Заранее разогреть духовку, доведя температуру до 200 градусов. Смешать муку, дрожжи и соль. На время отставить. В большой миске смешать масло, коричневый сахар и ванилин. Добавить яйца. Растопить шоколад на слабом огне, остудить и добавить к смеси c мукой. Продолжая мешать, добавить орехи. Смесь равномерно распределить по посыпанному мукой листу размерами 13 на 9, 2 дюйма. Выпекать в течение тридцати минут при 200 градусах. Остудить на проволочной подставке.
Приготовить глазурь. Для этого растопить шоколад на слабом огне. Смешать растопленное предварительно масло с шоколадом. Добавить ванилин. Снова хорошо размешать.

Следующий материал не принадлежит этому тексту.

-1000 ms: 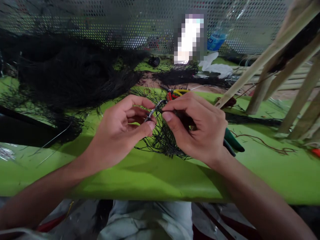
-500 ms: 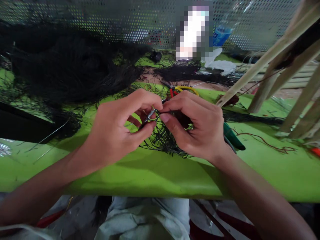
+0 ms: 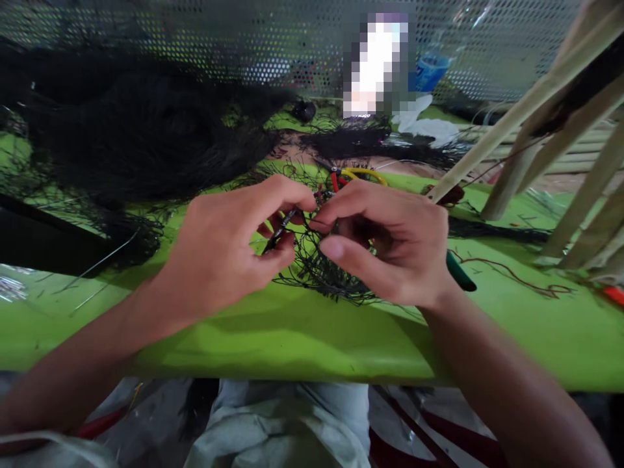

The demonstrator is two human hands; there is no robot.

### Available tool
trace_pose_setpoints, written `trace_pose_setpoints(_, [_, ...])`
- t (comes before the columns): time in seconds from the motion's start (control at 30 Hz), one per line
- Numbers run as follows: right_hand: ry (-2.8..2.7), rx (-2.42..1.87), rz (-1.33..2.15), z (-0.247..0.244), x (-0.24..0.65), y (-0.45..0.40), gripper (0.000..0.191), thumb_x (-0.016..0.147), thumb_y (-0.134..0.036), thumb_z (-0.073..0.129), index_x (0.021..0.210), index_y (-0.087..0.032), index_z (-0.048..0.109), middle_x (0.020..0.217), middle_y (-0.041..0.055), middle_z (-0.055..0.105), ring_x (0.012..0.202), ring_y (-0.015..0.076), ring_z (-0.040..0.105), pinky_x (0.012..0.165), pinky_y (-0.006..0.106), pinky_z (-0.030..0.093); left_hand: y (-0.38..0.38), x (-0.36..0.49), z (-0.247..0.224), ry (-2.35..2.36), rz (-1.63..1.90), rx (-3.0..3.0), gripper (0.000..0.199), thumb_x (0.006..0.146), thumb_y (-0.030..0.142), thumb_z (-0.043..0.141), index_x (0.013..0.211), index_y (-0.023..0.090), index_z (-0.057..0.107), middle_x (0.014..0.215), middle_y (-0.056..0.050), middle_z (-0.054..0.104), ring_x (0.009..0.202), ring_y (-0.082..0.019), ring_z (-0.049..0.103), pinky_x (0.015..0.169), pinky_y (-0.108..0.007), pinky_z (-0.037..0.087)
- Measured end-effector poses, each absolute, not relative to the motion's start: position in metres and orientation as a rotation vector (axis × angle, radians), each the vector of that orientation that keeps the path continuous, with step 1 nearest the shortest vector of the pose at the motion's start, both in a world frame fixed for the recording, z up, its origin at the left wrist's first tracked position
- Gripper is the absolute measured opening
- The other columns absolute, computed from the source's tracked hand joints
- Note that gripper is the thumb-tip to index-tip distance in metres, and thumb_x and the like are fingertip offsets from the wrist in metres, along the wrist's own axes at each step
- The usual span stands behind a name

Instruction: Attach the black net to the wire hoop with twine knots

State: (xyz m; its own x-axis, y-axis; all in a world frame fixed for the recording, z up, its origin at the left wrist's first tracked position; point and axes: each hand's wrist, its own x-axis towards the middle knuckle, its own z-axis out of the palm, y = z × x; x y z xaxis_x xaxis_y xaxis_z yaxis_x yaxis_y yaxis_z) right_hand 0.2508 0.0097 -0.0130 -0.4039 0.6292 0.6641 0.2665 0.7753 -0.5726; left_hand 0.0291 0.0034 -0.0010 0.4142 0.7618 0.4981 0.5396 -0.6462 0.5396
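Over the green work surface, my left hand pinches a thin dark rod wrapped with strands between thumb and fingers. Black knotted netting hangs from it and spreads beneath both hands. Close beside it, my right hand is curled with its index fingertip at a thin black strand; thumb and index tip stand a little apart, and its inner fingers are partly hidden. Behind the hands lies a tool with red and yellow handles, partly covered. A green handle shows past my right wrist.
A large heap of black netting fills the back left. Wooden poles lean at the right. A perforated metal panel stands behind, with a blue-labelled bottle near it. Thin wires lie left; a brown cord lies right.
My right hand has shifted slightly right, its thumb parting from the index finger. The left hand and the rod have moved slightly left, widening the gap between the hands.
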Motion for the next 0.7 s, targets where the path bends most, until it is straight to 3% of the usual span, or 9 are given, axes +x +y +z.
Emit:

Смешать молоко, с кондитерским сахаром. Взбивать, пока не получится однородная смесь. Покрыть глазурью готовый корж. Разрезать его на квадраты. Порция рассчитана на 24 двухдюймовых квадрата.
Глава 15
Дэн проснулся и потянулся с удовлетворенной улыбкой на лице, широко разведя руки, чтобы обнять женщину, но руки его встретили пустоту. Он посмотрел на стул, где накануне Мэри оставила свое платье, оглядел постель и пол, куда бросил ее нижнее белье, но не нашел ничего. Ни обуви. Ни сумочки. Ни самой Мэри.

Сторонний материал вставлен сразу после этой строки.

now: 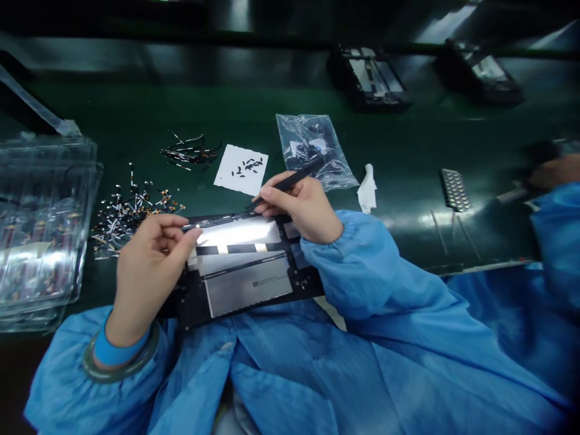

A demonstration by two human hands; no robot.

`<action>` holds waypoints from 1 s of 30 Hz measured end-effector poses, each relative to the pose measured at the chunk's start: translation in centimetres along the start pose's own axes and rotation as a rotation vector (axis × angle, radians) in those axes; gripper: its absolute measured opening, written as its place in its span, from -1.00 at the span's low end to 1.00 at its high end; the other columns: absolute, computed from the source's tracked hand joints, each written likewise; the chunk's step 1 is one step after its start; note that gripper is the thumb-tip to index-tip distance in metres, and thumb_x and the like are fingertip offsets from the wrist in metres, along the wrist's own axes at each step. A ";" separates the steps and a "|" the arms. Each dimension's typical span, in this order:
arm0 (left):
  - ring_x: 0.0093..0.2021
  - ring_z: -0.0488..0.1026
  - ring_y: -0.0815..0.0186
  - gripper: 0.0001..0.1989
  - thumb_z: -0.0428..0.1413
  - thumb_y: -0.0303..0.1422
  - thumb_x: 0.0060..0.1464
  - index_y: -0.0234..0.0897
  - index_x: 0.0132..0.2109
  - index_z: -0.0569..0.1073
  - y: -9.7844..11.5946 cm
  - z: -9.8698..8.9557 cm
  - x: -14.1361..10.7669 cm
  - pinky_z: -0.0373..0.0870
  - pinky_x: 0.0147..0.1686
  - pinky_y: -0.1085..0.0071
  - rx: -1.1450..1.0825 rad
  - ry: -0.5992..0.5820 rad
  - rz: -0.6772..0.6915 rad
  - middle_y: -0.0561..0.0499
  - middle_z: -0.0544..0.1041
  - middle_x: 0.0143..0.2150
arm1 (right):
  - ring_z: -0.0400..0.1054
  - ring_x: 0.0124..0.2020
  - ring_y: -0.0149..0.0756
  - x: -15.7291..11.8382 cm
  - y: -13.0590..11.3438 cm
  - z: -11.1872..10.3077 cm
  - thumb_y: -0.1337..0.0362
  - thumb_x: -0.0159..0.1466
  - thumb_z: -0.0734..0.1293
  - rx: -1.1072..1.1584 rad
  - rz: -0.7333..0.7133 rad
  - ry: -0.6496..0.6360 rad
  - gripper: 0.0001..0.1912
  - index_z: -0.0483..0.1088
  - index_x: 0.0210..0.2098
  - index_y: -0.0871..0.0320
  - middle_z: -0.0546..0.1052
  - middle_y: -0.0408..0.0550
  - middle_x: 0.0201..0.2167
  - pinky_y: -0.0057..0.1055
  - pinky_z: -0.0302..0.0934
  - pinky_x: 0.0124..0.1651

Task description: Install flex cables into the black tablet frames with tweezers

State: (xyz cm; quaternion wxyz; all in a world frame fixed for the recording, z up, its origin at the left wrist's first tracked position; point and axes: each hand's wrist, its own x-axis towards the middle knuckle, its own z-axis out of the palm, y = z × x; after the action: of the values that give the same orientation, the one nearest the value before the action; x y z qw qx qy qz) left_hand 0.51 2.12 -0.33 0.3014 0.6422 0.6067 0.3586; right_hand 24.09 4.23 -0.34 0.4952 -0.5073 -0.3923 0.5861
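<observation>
An opened tablet [247,287], with silver battery panels in a black frame, rests tilted in front of my body. My right hand [301,205] is closed around black tweezers [294,180], whose tips point left at the tablet's far edge. Over the tablet's far left corner, my left hand [156,260] has its thumb and fingers pinched together; what lies between them is too small to make out. A thin dark strip [226,220] runs along the far edge between my hands. Beyond it, a white paper [229,175] bears several small black pieces [248,166].
At left lie a pile of small flex cables [120,220], a bunch of dark strips [193,154] and stacked clear plastic trays [86,241]. A clear bag [335,169] and a crumpled white tissue [368,190] lie beyond my right hand. A co-worker's sleeve [557,229] is at right.
</observation>
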 end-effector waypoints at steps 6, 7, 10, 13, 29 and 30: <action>-0.56 0.34 0.47 -0.72 0.20 -0.14 0.00 -0.22 -0.21 0.52 -1.1 -1.4 -0.6 0.28 -0.54 0.54 0.089 -0.001 -0.062 0.15 0.47 -0.49 | 0.50 -0.46 -0.38 1.1 1.9 0.0 -0.01 -0.02 0.52 -0.203 -0.078 -0.036 -0.56 0.41 -0.38 0.21 0.53 -0.14 -0.51 -0.45 0.42 -0.37; -0.58 0.33 0.47 -0.73 0.19 -0.14 0.01 -0.22 -0.22 0.52 -1.2 -1.4 -0.7 0.28 -0.55 0.54 0.096 -0.008 -0.074 0.15 0.46 -0.50 | 0.50 -0.46 -0.38 1.1 2.1 0.1 -0.02 0.00 0.50 -0.224 -0.091 -0.041 -0.56 0.41 -0.37 0.21 0.53 -0.13 -0.51 -0.44 0.42 -0.36; -0.59 0.32 0.48 -0.73 0.20 -0.17 0.00 -0.23 -0.20 0.52 -1.3 -1.2 -0.9 0.28 -0.56 0.55 0.058 0.005 -0.084 0.15 0.47 -0.49 | 0.50 -0.44 -0.36 1.0 2.5 0.1 0.03 0.10 0.45 -0.317 -0.146 -0.049 -0.65 0.43 -0.35 0.20 0.54 -0.13 -0.49 -0.39 0.41 -0.30; -0.58 0.33 0.49 -0.70 0.23 -0.23 -0.02 -0.25 -0.13 0.50 -1.3 -1.0 -1.2 0.29 -0.55 0.56 -0.042 0.053 -0.042 0.15 0.47 -0.46 | 0.47 -0.41 -0.36 0.8 2.7 0.1 0.16 0.16 0.40 -0.465 -0.244 -0.026 -0.80 0.46 -0.36 0.18 0.53 -0.13 -0.47 -0.36 0.38 -0.25; -0.01 0.27 0.04 -0.74 0.19 -0.42 -0.01 -0.42 -0.13 0.48 -9.8 -14.9 0.0 0.13 0.17 0.00 0.666 0.593 -0.238 -0.02 0.30 -0.33 | 0.51 -0.37 -0.32 -1.3 0.6 0.9 0.28 0.27 0.33 -0.042 -0.432 -0.122 -0.87 0.45 -0.42 0.11 0.61 -0.03 -0.36 -0.36 0.44 -0.27; -0.03 0.27 0.04 -0.71 0.19 -0.42 -0.03 -0.42 -0.10 0.47 -10.1 -15.2 0.5 0.13 0.17 -0.03 0.663 0.577 -0.251 -0.01 0.27 -0.35 | 0.53 -0.28 -0.29 -2.1 -0.2 1.4 0.29 0.30 0.30 -0.071 -0.429 -0.237 -0.89 0.47 -0.34 0.09 0.61 -0.02 -0.29 -0.33 0.45 -0.20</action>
State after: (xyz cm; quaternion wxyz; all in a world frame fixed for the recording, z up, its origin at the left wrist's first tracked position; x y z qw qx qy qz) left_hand -17.74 2.70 -0.06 -0.0606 0.4994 0.8209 0.2702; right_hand 22.78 2.25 0.57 0.5405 -0.3573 -0.5667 0.5088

Вскочив с постели, он схватил белый махровый купальный халат, висевший за дверью ванной, завязал пояс узлом и поспешил вниз. Вероятно, Мэри в качестве сюрприза решила приготовить для него завтрак.
Он вошел на кухню. Его и впрямь ожидал сюрприз! Там Мэри тоже не было.
— Черт возьми! — выругался Дэн, направляясь к стойке за кофейником. Его кофейник-автомат приготовлял для него особый кофе, специально поджаренный на французский манер. Его ожидал горячий кофе, богатый кофеином, как раз такой, как он любил. Сейчас он нуждался в нем больше, чем обычно. Наполнив свою керамическую кружку с надписью «Начинай свой день с восходом солнца. Прочитай „Балтимор сан“«, он оперся о стойку и задумался о прошедшей ночи. Она была потрясающей. Заниматься любовью с Мэри было настоящим чудом. Он чувствовал себя как юноша восемнадцати лет.
«Я мог бы босиком взобраться на Эверест, перескочить одним махом через самое высокое здание, переплыть Амазонку. Да, — подумал он, — любовь способна сотворить с человеком чудо. Она дает тебе ощущение того, что ты можешь все». С той минуты, как он понял, что любит Мэри, мир стал казаться ему прекрасным. Солнце теперь светило ярче, цветы пахли сильнее, и даже воздух стал прозрачнее.